Problem to work on:
A word-for-word copy of the whole listing is required.
═════ Data ═════
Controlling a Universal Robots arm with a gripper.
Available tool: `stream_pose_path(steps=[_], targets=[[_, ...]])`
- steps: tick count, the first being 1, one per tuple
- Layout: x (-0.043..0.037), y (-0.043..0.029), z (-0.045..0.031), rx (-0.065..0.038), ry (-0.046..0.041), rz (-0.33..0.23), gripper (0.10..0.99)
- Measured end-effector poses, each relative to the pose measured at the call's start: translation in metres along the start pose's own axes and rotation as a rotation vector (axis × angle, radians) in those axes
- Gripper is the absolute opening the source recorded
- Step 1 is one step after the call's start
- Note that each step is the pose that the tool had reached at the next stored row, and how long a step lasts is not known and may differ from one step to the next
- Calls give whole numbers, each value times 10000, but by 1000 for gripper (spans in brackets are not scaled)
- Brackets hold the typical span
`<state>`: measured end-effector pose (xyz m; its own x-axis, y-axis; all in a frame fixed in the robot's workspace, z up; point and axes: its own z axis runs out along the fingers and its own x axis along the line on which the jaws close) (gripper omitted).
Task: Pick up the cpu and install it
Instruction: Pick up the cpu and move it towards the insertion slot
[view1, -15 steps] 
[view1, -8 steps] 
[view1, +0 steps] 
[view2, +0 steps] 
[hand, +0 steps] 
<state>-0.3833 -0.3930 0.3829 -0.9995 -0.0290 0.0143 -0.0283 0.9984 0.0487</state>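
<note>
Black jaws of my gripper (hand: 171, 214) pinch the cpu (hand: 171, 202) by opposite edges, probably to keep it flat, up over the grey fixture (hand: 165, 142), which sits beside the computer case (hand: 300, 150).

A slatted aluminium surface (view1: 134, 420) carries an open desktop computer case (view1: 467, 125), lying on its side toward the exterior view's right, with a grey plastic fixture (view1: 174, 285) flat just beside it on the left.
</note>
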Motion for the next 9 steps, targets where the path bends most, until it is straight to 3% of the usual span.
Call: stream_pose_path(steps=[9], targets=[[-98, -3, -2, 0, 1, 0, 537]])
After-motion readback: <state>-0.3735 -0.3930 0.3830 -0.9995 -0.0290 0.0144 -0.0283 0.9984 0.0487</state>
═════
Answer to this exercise:
Controlling a Universal Robots arm with a gripper.
Available tool: `stream_pose_path(steps=[_], targets=[[_, ...]])`
- steps: tick count, the first being 1, one per tuple
- Layout: x (-0.043..0.037), y (-0.043..0.029), z (-0.045..0.031), rx (-0.065..0.038), ry (-0.046..0.041), rz (-0.33..0.23), gripper (0.10..0.99)
- Measured end-effector poses, each relative to the pose measured at the call's start: translation in metres along the start pose's own axes and rotation as a rotation vector (axis × angle, radians) in those axes
- Gripper is the absolute opening the source recorded
- Step 1 is one step after the call's start
- Note that each step is the pose that the tool had reached at the next stored row, and how long a step lasts is not known and may differ from one step to the next
- Calls give whole numbers, each value times 10000, but by 1000 for gripper (spans in brackets are not scaled)
- Brackets hold the typical span
`<state>`: measured end-effector pose (xyz m; its own x-axis, y-axis; all in a frame fixed in the robot's workspace, z up; point and axes: its own z axis runs out along the fingers and its own x axis along the line on which the jaws close) (gripper omitted).
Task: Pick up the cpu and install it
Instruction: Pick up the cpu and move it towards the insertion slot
[view1, -15 steps] 
[view1, -8 steps] 
[view1, +0 steps] 
[view2, +0 steps] 
[hand, +0 steps] 
<state>-0.3833 -0.3930 0.3829 -0.9995 -0.0290 0.0143 -0.0283 0.9984 0.0487</state>
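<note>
Black jaws of my gripper (hand: 171, 214) pinch the cpu (hand: 171, 202) by opposite edges, probably to keep it flat, up over the grey fixture (hand: 165, 142), which sits beside the computer case (hand: 300, 150).

A slatted aluminium surface (view1: 134, 420) carries an open desktop computer case (view1: 467, 125), lying on its side toward the exterior view's right, with a grey plastic fixture (view1: 174, 285) flat just beside it on the left.
</note>
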Motion for the next 9 steps, targets where the path bends most, until it is straight to 3% of the usual span.
Call: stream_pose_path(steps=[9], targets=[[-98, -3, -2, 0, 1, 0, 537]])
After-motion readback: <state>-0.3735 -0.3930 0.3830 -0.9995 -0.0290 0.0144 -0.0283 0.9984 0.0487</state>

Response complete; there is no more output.